*WHAT YOU ARE ASKED TO DO*: Return all the data, word for word.

*GIVEN MATERIAL*:
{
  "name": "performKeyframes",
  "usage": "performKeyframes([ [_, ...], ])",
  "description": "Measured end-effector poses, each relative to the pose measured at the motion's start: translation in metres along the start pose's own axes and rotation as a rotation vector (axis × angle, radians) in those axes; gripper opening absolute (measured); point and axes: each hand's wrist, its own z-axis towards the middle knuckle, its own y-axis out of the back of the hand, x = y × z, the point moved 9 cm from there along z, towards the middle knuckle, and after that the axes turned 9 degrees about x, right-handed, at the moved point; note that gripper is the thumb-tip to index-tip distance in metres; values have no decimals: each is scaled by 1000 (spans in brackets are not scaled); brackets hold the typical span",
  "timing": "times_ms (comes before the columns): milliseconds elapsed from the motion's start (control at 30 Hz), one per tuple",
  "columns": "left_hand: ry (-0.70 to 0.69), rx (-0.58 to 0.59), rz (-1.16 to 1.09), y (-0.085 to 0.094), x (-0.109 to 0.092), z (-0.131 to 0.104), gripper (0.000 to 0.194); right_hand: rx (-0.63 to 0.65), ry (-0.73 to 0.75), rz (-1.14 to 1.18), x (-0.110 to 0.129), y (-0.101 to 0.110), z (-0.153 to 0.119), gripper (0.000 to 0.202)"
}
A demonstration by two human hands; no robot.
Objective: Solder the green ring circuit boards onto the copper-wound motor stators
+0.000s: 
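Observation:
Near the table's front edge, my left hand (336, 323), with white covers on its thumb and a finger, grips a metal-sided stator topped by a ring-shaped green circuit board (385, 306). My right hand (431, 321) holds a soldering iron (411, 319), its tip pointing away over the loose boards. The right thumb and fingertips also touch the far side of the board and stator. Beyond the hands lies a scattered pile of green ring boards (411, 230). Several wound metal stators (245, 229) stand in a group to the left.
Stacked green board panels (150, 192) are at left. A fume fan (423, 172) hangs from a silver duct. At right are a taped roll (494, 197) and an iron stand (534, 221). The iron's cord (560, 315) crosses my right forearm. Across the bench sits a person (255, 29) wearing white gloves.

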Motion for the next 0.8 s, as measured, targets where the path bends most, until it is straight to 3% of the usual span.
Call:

*EXERCISE SOLUTION*:
{
  "name": "performKeyframes",
  "usage": "performKeyframes([ [_, ...], ])",
  "description": "Measured end-effector poses, each relative to the pose measured at the motion's start: translation in metres along the start pose's own axes and rotation as a rotation vector (axis × angle, radians) in those axes; gripper opening absolute (measured); point and axes: each hand's wrist, its own z-axis towards the middle knuckle, its own y-axis out of the back of the hand, x = y × z, the point moved 9 cm from there along z, towards the middle knuckle, and after that the axes turned 9 degrees about x, right-handed, at the moved point; note that gripper is the thumb-tip to index-tip distance in metres; values have no decimals: each is scaled by 1000 (spans in brackets are not scaled); brackets hold the typical span",
  "timing": "times_ms (comes before the columns): milliseconds elapsed from the motion's start (control at 30 Hz), one per tuple",
  "columns": "left_hand: ry (-0.70 to 0.69), rx (-0.58 to 0.59), rz (-1.16 to 1.09), y (-0.085 to 0.094), x (-0.109 to 0.092), z (-0.131 to 0.104), gripper (0.000 to 0.194); right_hand: rx (-0.63 to 0.65), ry (-0.73 to 0.75), rz (-1.14 to 1.18), x (-0.110 to 0.129), y (-0.101 to 0.110), z (-0.153 to 0.119), gripper (0.000 to 0.202)"
}
A demonstration by two human hands; no robot.
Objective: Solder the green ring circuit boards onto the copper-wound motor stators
+0.000s: 
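Observation:
Near the table's front edge, my left hand (336, 323), with white covers on its thumb and a finger, grips a metal-sided stator topped by a ring-shaped green circuit board (385, 306). My right hand (431, 321) holds a soldering iron (411, 319), its tip pointing away over the loose boards. The right thumb and fingertips also touch the far side of the board and stator. Beyond the hands lies a scattered pile of green ring boards (411, 230). Several wound metal stators (245, 229) stand in a group to the left.
Stacked green board panels (150, 192) are at left. A fume fan (423, 172) hangs from a silver duct. At right are a taped roll (494, 197) and an iron stand (534, 221). The iron's cord (560, 315) crosses my right forearm. Across the bench sits a person (255, 29) wearing white gloves.
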
Motion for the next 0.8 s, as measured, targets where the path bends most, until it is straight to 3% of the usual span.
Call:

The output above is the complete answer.